Mittwoch neuer Streik am Uniklinikum Greifswald

Mittwoch neuer Streik am Uniklinikum Greifswald

Mittwoch neuer Streik am Uniklinikum Greifswald
ver.di lehnt das Arbeitgeberangebot vom 31.8. ab

Heute am Montag, den 14. September hat die ver.di Tarifkommission über das Angebot der Unimedizin Greifswald beraten und mit großer Mehrheit abgelehnt.
Das Angebot enthielt zwar die von ver.di geforderte stufenweise Anhebung der Gehälter an das Niveau des Tarifvertrages der Länder (TV-L), aber nur unter der Voraussetzung, dass bei allen Beschäftigten (außer Wissenschaftler und Ärzte) der Unimedizin in Greifswald, die Arbeitszeit auf 38 Std. ohne Lohnausgleich verkürzt wird. Weiter blieb die Arbeitgeberseite bei der Forderung nach einer Erhöhung der Arbeitnehmeranteile in der betrieblichen Altersvorsorge.
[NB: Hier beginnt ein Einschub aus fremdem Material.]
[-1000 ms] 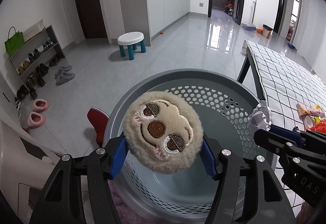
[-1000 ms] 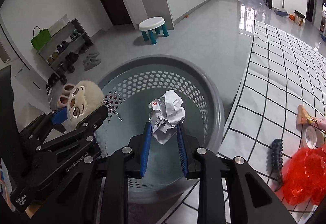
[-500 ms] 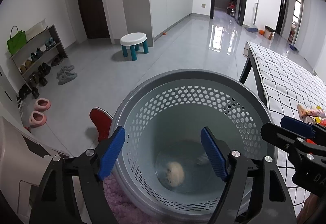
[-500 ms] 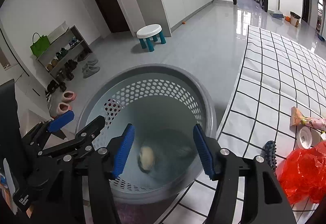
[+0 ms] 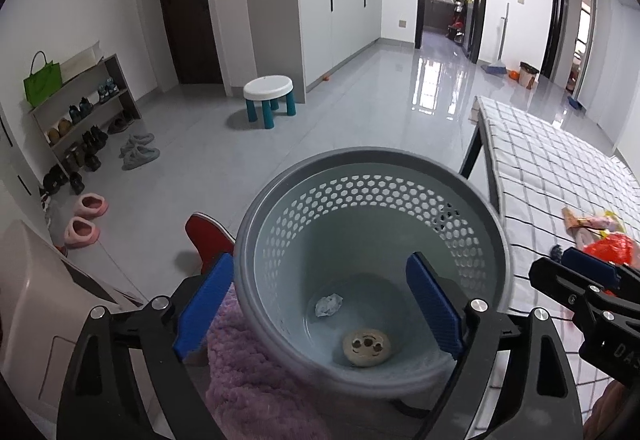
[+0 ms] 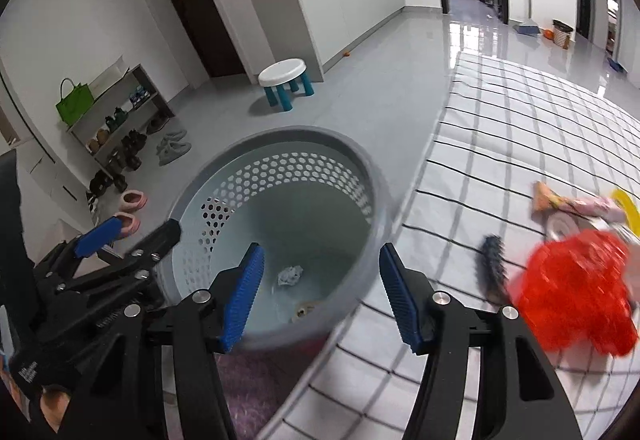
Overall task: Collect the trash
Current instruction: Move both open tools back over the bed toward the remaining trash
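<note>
The grey perforated basket point(image 5: 280, 184) stands on the floor beside the table. On its bottom lie a round beige plush face point(image 5: 367, 347) and a crumpled white paper ball point(image 5: 329, 305). My left gripper point(image 5: 318, 260) hovers above the basket mouth, its jaws opening, with nothing between them. In the right wrist view my right gripper point(image 6: 322, 248) stands open and empty over the basket's point(image 6: 372, 176) near rim, with the paper ball point(image 6: 291, 275) and plush face point(image 6: 304, 310) below it. A red net bag point(image 6: 572, 292), a black brush point(image 6: 492, 264) and a wrapper point(image 6: 560, 202) lie on the table.
The table's checked cloth point(image 5: 540, 160) runs along the basket's right side. A purple fuzzy cloth point(image 5: 256, 380) and a red object point(image 5: 208, 236) sit at the basket's left foot. Farther off stand a white stool point(image 5: 269, 96), a shoe rack point(image 5: 80, 112) and pink slippers point(image 5: 86, 220).
Both grippers opened and let go: the plush face and the paper ball fell to the basket's bottom. Both grippers then rose and drew back; the right view now shows more of the table.
</note>
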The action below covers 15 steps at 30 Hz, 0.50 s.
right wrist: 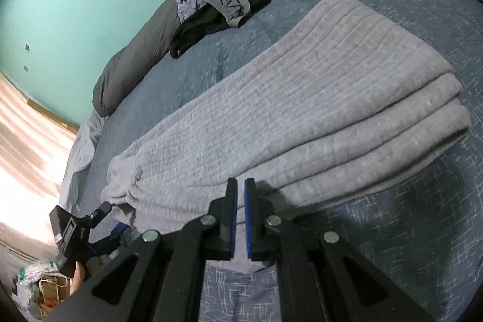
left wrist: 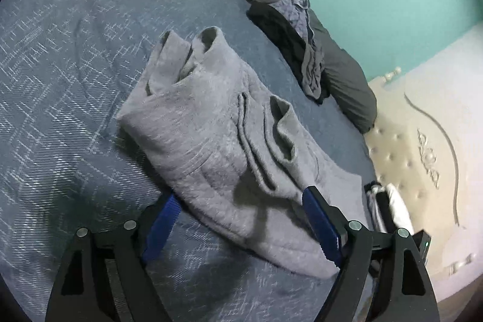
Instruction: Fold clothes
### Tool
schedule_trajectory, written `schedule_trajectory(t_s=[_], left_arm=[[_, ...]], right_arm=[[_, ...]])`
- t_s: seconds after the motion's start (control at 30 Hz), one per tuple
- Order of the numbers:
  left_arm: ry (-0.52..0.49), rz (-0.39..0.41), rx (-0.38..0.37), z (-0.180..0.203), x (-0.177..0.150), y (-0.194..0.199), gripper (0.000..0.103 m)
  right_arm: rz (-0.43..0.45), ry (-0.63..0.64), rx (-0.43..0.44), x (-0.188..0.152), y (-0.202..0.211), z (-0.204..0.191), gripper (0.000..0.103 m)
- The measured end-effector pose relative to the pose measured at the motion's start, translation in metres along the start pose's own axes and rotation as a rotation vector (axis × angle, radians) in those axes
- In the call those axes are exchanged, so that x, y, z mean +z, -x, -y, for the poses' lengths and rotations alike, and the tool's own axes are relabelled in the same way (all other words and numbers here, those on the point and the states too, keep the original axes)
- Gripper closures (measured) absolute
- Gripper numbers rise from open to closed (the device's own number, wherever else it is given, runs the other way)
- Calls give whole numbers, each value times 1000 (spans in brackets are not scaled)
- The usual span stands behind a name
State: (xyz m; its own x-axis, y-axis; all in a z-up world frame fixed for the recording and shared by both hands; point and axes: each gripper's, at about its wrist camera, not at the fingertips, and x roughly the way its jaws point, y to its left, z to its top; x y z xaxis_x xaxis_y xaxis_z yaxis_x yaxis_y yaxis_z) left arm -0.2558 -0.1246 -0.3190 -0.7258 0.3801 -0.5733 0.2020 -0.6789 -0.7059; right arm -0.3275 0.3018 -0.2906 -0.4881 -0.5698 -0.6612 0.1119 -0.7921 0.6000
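Note:
A grey quilted garment (left wrist: pixel 217 135) lies folded into a long strip on the blue patterned bedspread (left wrist: pixel 60 65). In the right wrist view the garment (right wrist: pixel 302 110) shows several stacked layers along its near edge. My left gripper (left wrist: pixel 241 195) is open, its blue-padded fingers on either side of the garment's near end. My right gripper (right wrist: pixel 241 183) is shut on the garment's near edge, with grey fabric showing between the pads (right wrist: pixel 249 219).
A heap of dark and grey-blue clothes (left wrist: pixel 299 35) lies near the far edge, against a dark grey duvet roll (left wrist: pixel 341 71); the heap also shows in the right wrist view (right wrist: pixel 223 2). A teal wall is behind. A cream headboard (left wrist: pixel 422 141) is at right. The other gripper's body (right wrist: pixel 78 234) shows at lower left.

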Motion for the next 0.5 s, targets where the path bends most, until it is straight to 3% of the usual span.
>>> schedule_trajectory(t_s=[0.33,0.5], left_arm=[[123,40,-5,-7,13,-21,15],[93,49,46,-1,13,-17,16]], right_arm=[[18,-46,40,6,6,10,100],[21,-67,55,7,8,15,100]])
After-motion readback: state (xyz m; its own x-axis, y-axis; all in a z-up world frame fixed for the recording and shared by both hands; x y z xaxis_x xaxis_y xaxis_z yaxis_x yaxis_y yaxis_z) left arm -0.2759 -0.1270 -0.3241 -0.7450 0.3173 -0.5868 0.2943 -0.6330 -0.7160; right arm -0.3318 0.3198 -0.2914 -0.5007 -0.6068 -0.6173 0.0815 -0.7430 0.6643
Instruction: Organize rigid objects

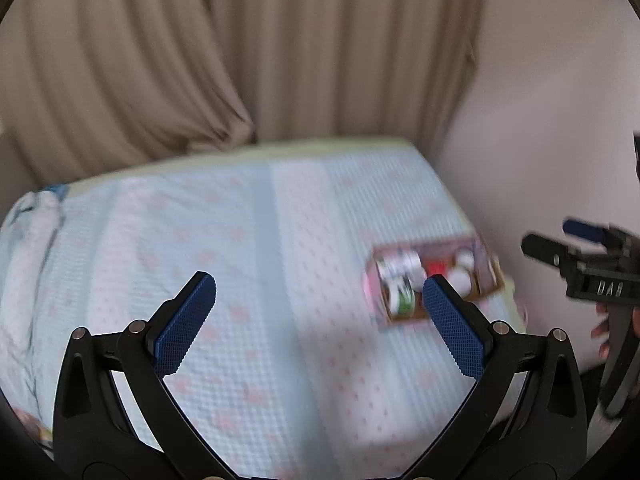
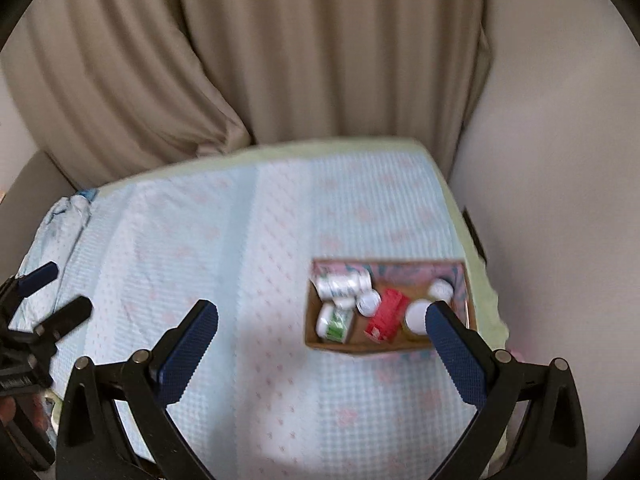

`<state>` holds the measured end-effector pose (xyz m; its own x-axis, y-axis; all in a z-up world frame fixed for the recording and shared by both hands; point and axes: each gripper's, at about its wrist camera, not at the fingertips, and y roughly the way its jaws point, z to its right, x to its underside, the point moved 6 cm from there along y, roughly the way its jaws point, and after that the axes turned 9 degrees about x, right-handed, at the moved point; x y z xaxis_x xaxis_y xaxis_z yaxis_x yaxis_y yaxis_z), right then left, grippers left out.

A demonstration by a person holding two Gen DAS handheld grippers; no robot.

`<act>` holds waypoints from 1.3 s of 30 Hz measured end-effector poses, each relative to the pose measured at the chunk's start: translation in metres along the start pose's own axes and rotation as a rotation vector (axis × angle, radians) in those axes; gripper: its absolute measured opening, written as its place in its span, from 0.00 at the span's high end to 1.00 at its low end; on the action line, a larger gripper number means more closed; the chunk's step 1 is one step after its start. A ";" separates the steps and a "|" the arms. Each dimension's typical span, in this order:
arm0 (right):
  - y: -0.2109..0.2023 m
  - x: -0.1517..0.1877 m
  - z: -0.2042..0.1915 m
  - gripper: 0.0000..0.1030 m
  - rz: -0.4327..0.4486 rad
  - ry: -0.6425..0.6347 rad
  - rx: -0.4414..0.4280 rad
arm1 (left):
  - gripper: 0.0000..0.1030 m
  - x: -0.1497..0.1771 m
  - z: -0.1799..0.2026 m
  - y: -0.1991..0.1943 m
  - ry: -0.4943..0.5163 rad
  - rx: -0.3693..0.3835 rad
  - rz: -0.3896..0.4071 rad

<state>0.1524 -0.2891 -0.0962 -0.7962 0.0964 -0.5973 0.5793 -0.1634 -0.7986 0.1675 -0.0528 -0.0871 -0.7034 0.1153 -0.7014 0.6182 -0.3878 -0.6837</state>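
A cardboard box [image 2: 332, 342] with pink lining sits near the right edge of the bed; it also shows in the left wrist view [image 1: 404, 318]. It holds white bottles [image 2: 344, 283], a green-labelled bottle [image 2: 335, 322], a red packet [image 2: 386, 315] and round white lids [image 2: 416, 315]. My right gripper [image 2: 320, 310] is open and empty, above the bed just in front of the box. My left gripper [image 1: 318, 282] is open and empty, above the bed to the left of the box. Both views are blurred.
The bed [image 2: 240, 260] has a light blue cover with pink marks. Beige curtains [image 2: 280, 60] hang behind it. A pale wall [image 2: 560, 200] is at the right. Crumpled bedding [image 2: 68, 208] lies at the far left.
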 end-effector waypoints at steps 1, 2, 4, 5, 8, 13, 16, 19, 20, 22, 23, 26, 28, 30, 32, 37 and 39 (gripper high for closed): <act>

Andrea Moder, Gewerkschaftssekretärin aus Neubrandenburg und stellvertretende Verhandlungsführerin, sagte nach der Sitzung der Tarifkommission „Die Enttäuschung der Tarifkommission darüber, dass der Arbeitgeber nicht verstanden hat, dass Kompensation für uns keine Verhandlungsoption ist, ist groß“ „Die Verkürzung der Arbeitszeit für alle Arbeitnehmerinnen und Arbeitnehmer um eine Wochenstunde bedeutet doch nur, dass alle weiterhin die gleiche Arbeit machen, nur in weniger Zeit und für weniger Geld, das ist für unsere Mitglieder nicht akzeptabel.“

Die Tarifkommission hat für Mittwoch, den 16. September einen erneuten, diesmal ganztägigen Warnstreik angekündigt. Die Arbeitsniederlegung wird in der Zeit von 06:00 bis 24:00 erfolgen und sicherlich zu erheblichen Beeinträchtigungen im Klinikbetrieb führen.
Durch die Vereinbarung eines Notdienstes wird allerdings dafür Sorge getragen, dass Notfälle versorgt und lebensnotwendige Maßnahmen aufrecht erhalten werden, teilt die Gewerkschaft mit.